When the cyclone reached the edge of the wildwood, it paused, spinning in place. The group from Imbervale had vanished into the trees. The Twice-Times Witch sniffed the air and smiled. “That’s better,” she said. She cracked the spoon in half like a wishbone, and the night terror vanished. “They won’t dare to come back.”

The other wizards looked on, impressed and contrite. “It was a marvelous cyclone,” said Gentleman Northwinds from a corner of the room, where he’d been watching the commotion and eating a slice of peach pie. “I couldn’t have done better if I’d tried.”

“Next time,” said the Twice-Times Witch, “please do.” Then she closed her eyes again, and her imps wheeled her away, leaving the mess in the kitchen behind them.

None of the wizards bothered to help clean up. Marigold swept, Collin scrubbed, and Pettifog pleaded for a glass-mending spell to use on the kitchen window, but the Evil Wizards’ Social Society was listening only to Vivien. “We’re at war with Princess Rosalind now,” she told them. “If we don’t act against her and her allies, she’ll be back with the forces of all ten kingdoms behind her.”

The wizards nodded. No one seemed to need proof anymore.

“Big magic it is, then,” said Old Skellytoes. “I don’t think we’ve got a choice.”

“Jam in a pot,” Petronella said sadly. “Don’t tell the wolves, but I agree with Vivien.”

While the wizards talked, Marigold set down her broom and pulled Pettifog into the pantry. “Rosalind was here to rescue me, not to fight with them,” she whispered. “Can’t you explain that it was all a misunderstanding? I’d do it myself, but the wizards won’t pay any attention to me.”

“And you think I’ve got their ear?” Pettifog shook his head. His second-best suit was crumpled and stained, and his horns had lost their usual gleam. “Even if I could get them to listen, do you really want me to tell them that Princess Rosalind was here to retrieve her sister, who’s standing right behind me? They’d all be drawing straws to decide who gets to torture you first.”

Marigold knew he was right. “How do we stop them, then? They’re planning big magic! They’re going to do something awful!”

“And that upsets you?” Pettifog looked exasperated now. “They’re wicked, Marigold! Aren’t you always insisting that you’re wicked, too?”
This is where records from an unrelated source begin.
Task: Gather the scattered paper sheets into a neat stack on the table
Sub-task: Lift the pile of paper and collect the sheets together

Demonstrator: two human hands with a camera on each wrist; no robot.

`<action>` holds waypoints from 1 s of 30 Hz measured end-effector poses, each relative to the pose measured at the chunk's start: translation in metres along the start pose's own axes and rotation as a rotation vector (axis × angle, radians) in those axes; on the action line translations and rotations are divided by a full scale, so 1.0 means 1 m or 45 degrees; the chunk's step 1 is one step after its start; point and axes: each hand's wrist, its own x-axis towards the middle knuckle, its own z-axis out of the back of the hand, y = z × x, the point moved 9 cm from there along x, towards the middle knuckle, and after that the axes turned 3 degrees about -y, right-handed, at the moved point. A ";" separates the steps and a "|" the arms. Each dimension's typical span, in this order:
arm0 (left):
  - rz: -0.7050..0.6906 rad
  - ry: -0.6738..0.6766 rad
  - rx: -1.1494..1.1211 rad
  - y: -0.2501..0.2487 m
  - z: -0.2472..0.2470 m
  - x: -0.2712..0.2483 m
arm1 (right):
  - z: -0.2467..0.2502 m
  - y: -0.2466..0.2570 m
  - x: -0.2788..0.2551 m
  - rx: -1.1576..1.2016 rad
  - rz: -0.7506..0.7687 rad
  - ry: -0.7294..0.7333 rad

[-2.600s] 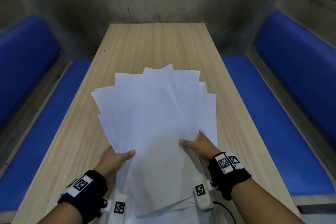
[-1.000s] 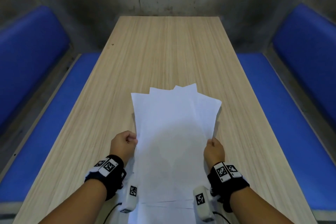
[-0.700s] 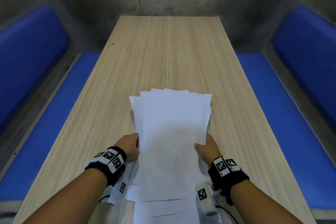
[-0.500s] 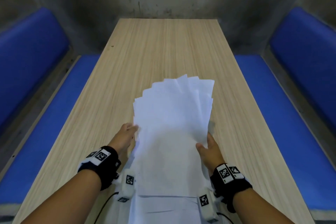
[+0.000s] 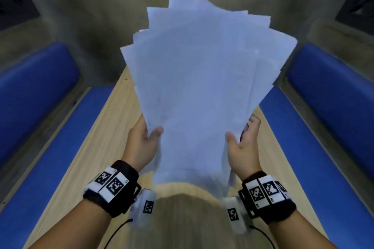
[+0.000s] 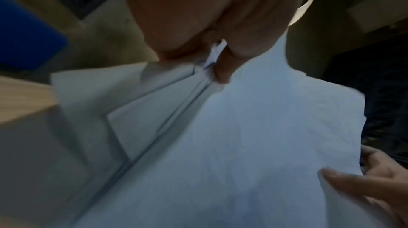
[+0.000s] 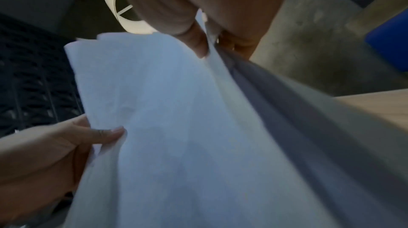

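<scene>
A bundle of several white paper sheets (image 5: 198, 79) stands upright above the wooden table (image 5: 87, 159), its top edges fanned out unevenly. My left hand (image 5: 145, 139) pinches its left edge, thumb on the near face. My right hand (image 5: 241, 140) pinches the right edge the same way. The bundle's lower edge hangs just above the tabletop. In the left wrist view the thumb presses the sheets (image 6: 253, 144) against hidden fingers. In the right wrist view the sheets (image 7: 176, 127) are pinched under the right thumb, and the left hand (image 7: 55, 144) holds the far edge.
Blue padded benches (image 5: 50, 147) (image 5: 323, 137) run along both sides of the table. A grey concrete wall (image 5: 91, 6) closes the far end. The table's far part is hidden behind the sheets.
The sheets lay flat on the table between my hands; both hands have gripped their side edges and lifted the bundle upright off the tabletop.
</scene>
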 end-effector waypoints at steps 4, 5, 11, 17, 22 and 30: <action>-0.130 -0.066 0.032 -0.010 0.005 -0.015 | 0.004 0.018 -0.004 0.060 0.065 -0.036; -0.086 -0.040 0.027 -0.002 0.004 -0.019 | 0.002 0.015 -0.008 0.049 0.046 -0.020; 0.147 0.034 -0.149 0.034 0.000 -0.041 | 0.004 -0.015 -0.027 0.073 -0.115 -0.009; 0.332 -0.026 -0.402 0.045 -0.001 -0.045 | 0.008 -0.018 -0.029 0.037 -0.109 -0.102; 0.197 -0.078 -0.366 0.012 0.002 -0.042 | 0.006 0.008 -0.028 0.194 0.003 -0.156; 0.210 0.106 -0.329 0.016 -0.004 -0.040 | 0.001 -0.004 -0.035 0.128 -0.045 -0.053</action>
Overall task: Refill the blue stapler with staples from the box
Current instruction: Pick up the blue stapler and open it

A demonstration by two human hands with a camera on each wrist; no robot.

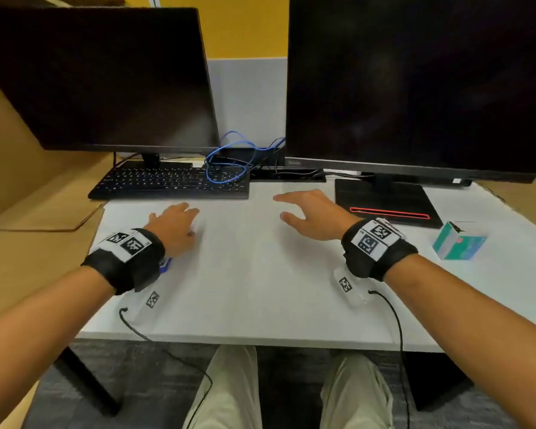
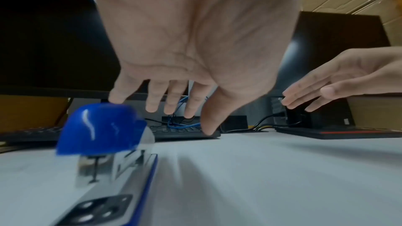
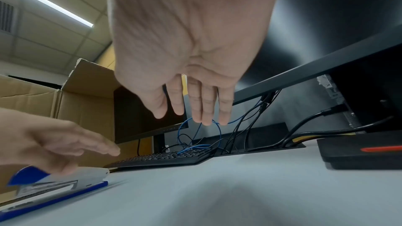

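Observation:
The blue stapler (image 2: 102,130) lies closed on the white desk (image 1: 254,274), blue cap over a silver body and a blue base. In the head view my left wrist hides all but a blue sliver of the stapler (image 1: 165,264). My left hand (image 1: 180,221) spreads with straight fingers just over the stapler (image 3: 65,183); whether it touches is unclear. My right hand (image 1: 294,209) hovers open above the desk's middle, holding nothing. The teal and white staple box (image 1: 458,243) stands at the right, well away from both hands.
Two dark monitors (image 1: 106,78) (image 1: 415,82) fill the back. A black keyboard (image 1: 171,182) with a blue cable (image 1: 226,165) lies behind my left hand. The right monitor's black base (image 1: 384,202) sits between my right hand and the staple box. Cardboard boxes (image 1: 28,212) stand at the left.

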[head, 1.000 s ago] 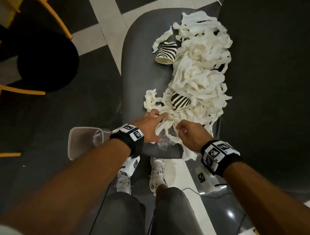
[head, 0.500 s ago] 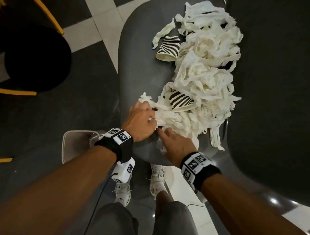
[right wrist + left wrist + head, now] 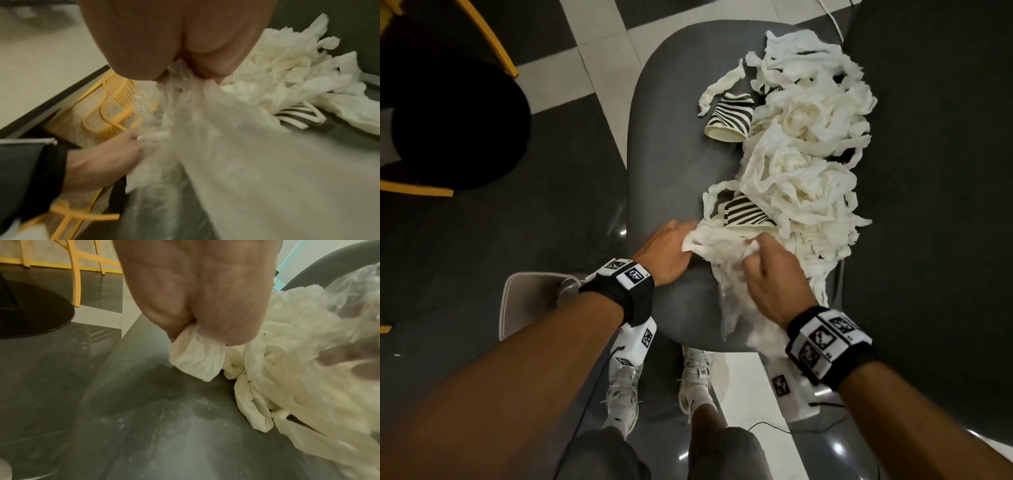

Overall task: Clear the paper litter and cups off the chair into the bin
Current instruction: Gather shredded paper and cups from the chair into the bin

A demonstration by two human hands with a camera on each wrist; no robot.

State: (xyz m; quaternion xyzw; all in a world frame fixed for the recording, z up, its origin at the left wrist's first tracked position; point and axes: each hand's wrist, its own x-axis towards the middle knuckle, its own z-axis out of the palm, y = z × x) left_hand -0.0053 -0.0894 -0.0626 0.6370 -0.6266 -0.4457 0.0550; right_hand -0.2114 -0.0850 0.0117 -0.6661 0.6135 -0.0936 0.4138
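Observation:
A heap of white paper strips (image 3: 801, 164) covers the right half of the grey chair seat (image 3: 674, 144). Two zebra-striped cups lie in it: one (image 3: 731, 118) at the far side, one (image 3: 744, 214) half buried near my hands. My left hand (image 3: 671, 248) grips a wad of paper strips (image 3: 197, 360) at the heap's near-left edge. My right hand (image 3: 770, 270) clutches a bunch of paper and clear plastic film (image 3: 185, 100) at the seat's front edge. The bin (image 3: 527, 301) stands on the floor, left of the chair, beneath my left forearm.
A black round table base (image 3: 455, 123) with yellow chair legs (image 3: 493, 41) stands at the far left. The chair's dark backrest (image 3: 941, 171) rises on the right. My feet in white shoes (image 3: 661, 383) are under the seat's front edge, with a cable on the floor.
Both hands have closed on the near end of the paper heap and lifted it a little. The right hand moved rightward; paper now trails under it over the seat's front edge.

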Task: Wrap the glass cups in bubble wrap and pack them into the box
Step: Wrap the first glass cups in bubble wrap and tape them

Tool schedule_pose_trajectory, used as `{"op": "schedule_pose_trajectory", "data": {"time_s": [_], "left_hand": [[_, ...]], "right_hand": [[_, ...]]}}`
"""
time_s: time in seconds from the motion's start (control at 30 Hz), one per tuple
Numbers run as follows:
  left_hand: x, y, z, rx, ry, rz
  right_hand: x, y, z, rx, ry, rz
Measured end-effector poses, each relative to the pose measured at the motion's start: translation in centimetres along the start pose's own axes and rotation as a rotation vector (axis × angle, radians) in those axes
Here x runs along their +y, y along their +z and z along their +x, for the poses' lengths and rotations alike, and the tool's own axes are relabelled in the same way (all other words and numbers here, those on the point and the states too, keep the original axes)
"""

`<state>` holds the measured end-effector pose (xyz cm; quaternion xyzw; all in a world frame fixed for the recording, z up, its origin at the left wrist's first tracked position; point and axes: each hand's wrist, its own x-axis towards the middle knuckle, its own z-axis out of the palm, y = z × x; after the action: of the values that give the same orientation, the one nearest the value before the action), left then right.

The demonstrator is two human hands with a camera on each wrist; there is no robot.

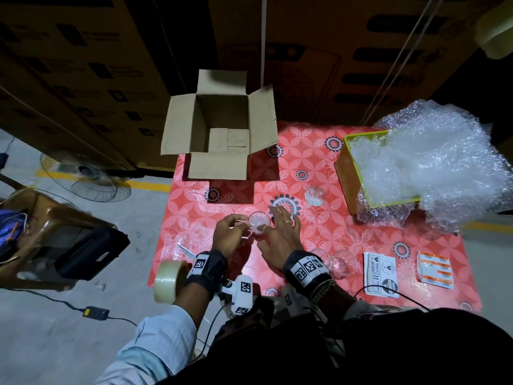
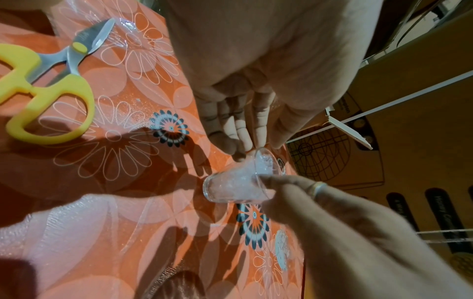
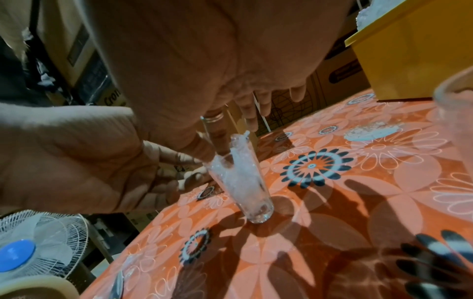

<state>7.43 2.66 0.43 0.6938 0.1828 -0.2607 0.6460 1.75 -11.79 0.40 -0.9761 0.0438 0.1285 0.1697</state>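
The clear glass cup (image 1: 258,222) stuffed with crumpled white bubble wrap stands on its base on the red flowered tablecloth (image 1: 347,240), near the front middle of the table. Its long axis runs straight up, and the open mouth faces up toward me.

My left hand (image 1: 228,235) grips the cup at its rim, fingers curled against the glass on the left side. My right hand (image 1: 280,237) is spread, fingers straight; its ringed forefinger (image 3: 213,129) dips into the mouth of the cup and presses on the wrap inside, gripping nothing.

Behind the cup, at the far left edge of the table, sits the open brown cardboard box (image 1: 219,134) with all four flaps out, and nothing stands between it and the cup. A small wad of bubble wrap (image 1: 314,196) lies just right of and behind my right hand. Farther right, a yellow-green plastic bin (image 1: 350,168) overflows with a big heap of clear bubble wrap (image 1: 433,162).

By my left wrist lie one pair of yellow-handled scissors (image 2: 43,81) and one roll of clear packing tape (image 1: 169,282). By my right wrist are more empty clear glasses (image 1: 340,263); I cannot count them surely. Beyond them lie two stacks of labels: black-and-white fragile stickers (image 1: 381,273) and orange-and-white stickers (image 1: 435,270).
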Motion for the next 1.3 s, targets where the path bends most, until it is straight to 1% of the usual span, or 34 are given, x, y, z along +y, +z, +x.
{"op": "schedule_pose_trajectory", "data": {"time_s": [0.1,0.13,0.23,0.3,0.37,0.47,0.5,0.63,0.67,0.77,0.8,0.9,0.97,1.07,1.17,1.23,1.3], "left_hand": [[0.0,-0.1,0.0,-0.013,0.01,0.009],[0.0,-0.2,0.0,-0.016,0.011,0.005],[-0.1,-0.2,-0.1,-0.023,0.015,-0.002],[-0.1,-0.2,0.0,-0.031,0.019,0.005],[-0.3,-0.4,0.3,-0.039,0.026,0.03],[-0.4,-0.8,0.5,-0.047,0.047,0.075],[-0.3,-1.0,0.6,-0.051,0.048,0.088],[-0.3,-1.1,0.8,-0.076,0.044,0.136],[-0.3,-1.1,0.8,-0.083,0.047,0.16],[-0.1,-1.4,0.9,-0.098,0.041,0.229],[-0.2,-1.6,1.1,-0.103,0.04,0.245],[0.1,-1.7,0.8,-0.146,0.037,0.266],[0.0,-2.0,0.5,-0.187,0.039,0.286],[-0.4,-2.5,0.6,-0.234,0.055,0.357],[-0.9,-3.0,1.0,-0.253,0.033,0.426],[-1.2,-3.4,1.4,-0.26,0.012,0.432],[-1.5,-3.7,1.8,-0.273,0.017,0.424]], "right_hand": [[0.1,-0.3,0.1,0.142,0.012,0.019],[0.1,-0.4,0.2,0.154,0.021,-0.003],[-0.1,-0.3,0.7,0.04,0.046,-0.057],[-0.2,0.0,0.8,0.003,0.042,-0.065],[-0.1,0.2,0.6,0.039,0.028,-0.039],[0.1,0.4,0.0,0.165,0.001,-0.011],[0.1,0.5,-0.1,0.176,0.001,-0.02],[0.2,1.2,0.0,0.048,0.047,-0.056],[0.2,1.3,0.1,0.049,0.053,-0.055],[-0.1,1.3,0.3,0.118,0.075,-0.062],[-0.3,1.3,0.3,0.106,0.089,-0.061],[-0.5,1.4,0.4,-0.02,0.143,-0.008],[-0.2,1.7,0.4,-0.047,0.156,0.02],[-0.1,1.7,0.1,-0.027,0.165,0.081],[-0.3,1.1,-0.6,0.07,0.194,0.123],[-0.7,0.8,-0.9,0.121,0.212,0.128],[-1.1,1.0,-1.1,0.126,0.23,0.125]]}}
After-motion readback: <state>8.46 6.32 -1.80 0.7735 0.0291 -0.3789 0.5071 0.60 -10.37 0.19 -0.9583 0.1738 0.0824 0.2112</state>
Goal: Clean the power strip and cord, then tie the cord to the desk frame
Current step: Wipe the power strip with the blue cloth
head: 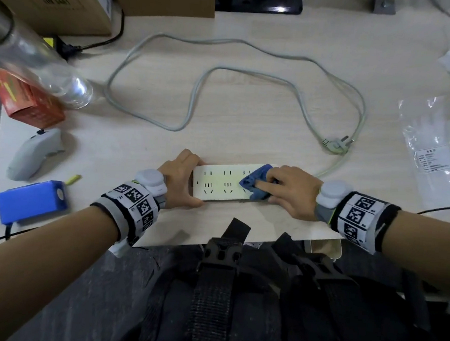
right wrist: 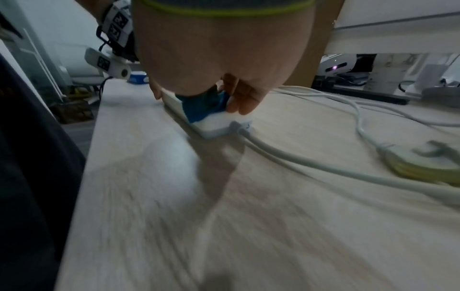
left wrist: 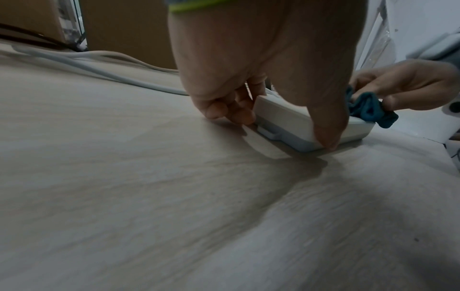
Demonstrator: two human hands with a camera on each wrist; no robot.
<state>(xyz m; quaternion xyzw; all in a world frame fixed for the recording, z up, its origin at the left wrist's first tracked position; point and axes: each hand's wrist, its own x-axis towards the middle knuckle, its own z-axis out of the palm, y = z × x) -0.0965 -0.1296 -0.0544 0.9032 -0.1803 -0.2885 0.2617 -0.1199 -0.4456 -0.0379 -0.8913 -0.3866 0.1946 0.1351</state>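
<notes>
Near the tabletop's (head: 146,149) front edge lies the power strip (head: 219,182); the left hand (head: 180,179) grips its left end, thumb on the near side and fingers on the far side. The right hand (head: 291,190) pinches a crumpled blue cloth (head: 254,184) against the strip's right end. Beyond, the cord (head: 197,85) loops loosely across the tabletop, its plug (head: 337,145) lying right of centre.

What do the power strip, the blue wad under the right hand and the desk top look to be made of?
Power strip: hard moulded plastic, cream and faintly glossy, with crisp edges and cut socket slots.
Blue wad: soft cloth, probably microfibre; it bunches into folds under the right hand.
Desk top: pale wood-grain surface, matte; likely laminate rather than solid wood, though the pictures cannot settle that.
</notes>
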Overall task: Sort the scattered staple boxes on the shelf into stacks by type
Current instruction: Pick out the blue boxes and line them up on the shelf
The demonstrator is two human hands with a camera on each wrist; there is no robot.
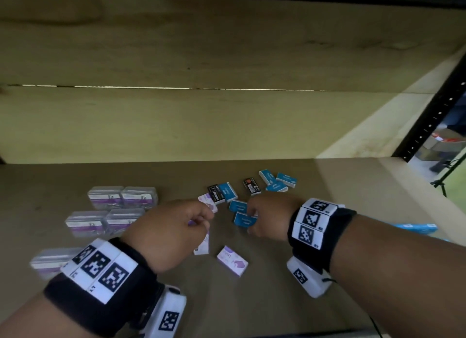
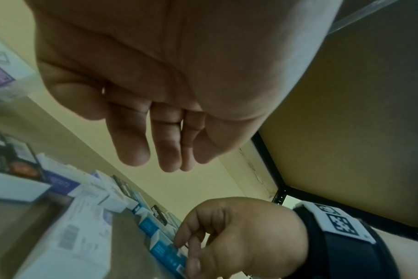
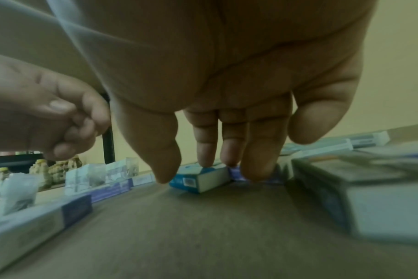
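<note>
Brown shelf (image 1: 277,300) holds blue, black and purple-white staple boxes (image 1: 228,191), clear cases (image 1: 123,197) at 9 o'clock; right hand (image 1: 267,218) touches a blue box (image 1: 245,221) with straight fingertips (image 3: 205,156), left hand (image 1: 166,234) loosely curled, empty.

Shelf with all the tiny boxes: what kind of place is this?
Probably a stockroom or shop: a deep board shelf with a black punched upright, scattered blue staple boxes, bottles stored beyond.

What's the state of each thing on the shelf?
Left hand, loosely curled, empty.
Right hand, fingertips on a blue box, box flat.
Other blue boxes, scattered.
Black boxes, two, apart.
Purple boxes, scattered, flat.
Clear cases, shut, grouped left.
</note>
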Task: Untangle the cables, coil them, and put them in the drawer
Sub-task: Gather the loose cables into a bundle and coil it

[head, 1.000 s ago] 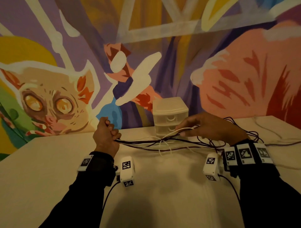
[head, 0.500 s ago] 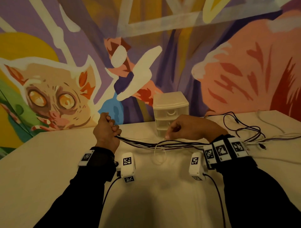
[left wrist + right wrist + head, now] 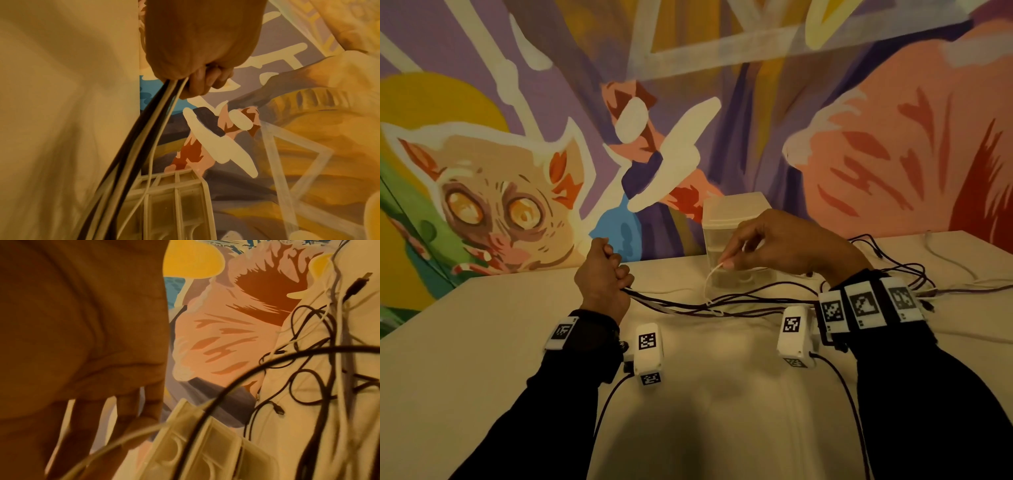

“Of course I am,” Marigold shot back. The pantry was starting to feel uncomfortably small. “I was terrible to Rosalind when I went down to warn her about the wizards. I shouted at her and said all sorts of cruel things.”

Pettifog shrugged. “If you were really wicked,” he said, “would you have bothered to warn her at all?”

Marigold didn’t have an answer to that.

“Villains!” Elgin’s voice rang out from the kitchen. “Reprobates and wretches! Stop chattering and see what I’ve found in my brother’s chambers.”

Marigold stepped out of the pantry and squinted into the light. All the wizards were crowding around Elgin, who stood in the doorway with a dinner plate held high. In the center of the plate, a yellow blob of glop quivered and burbled as if it would rather be anywhere else.

As Marigold watched in horror, Elgin gave the dinner plate a shake. “Isn’t it a marvelous creature?” he asked. “I wonder, can any of you guess what it might be?”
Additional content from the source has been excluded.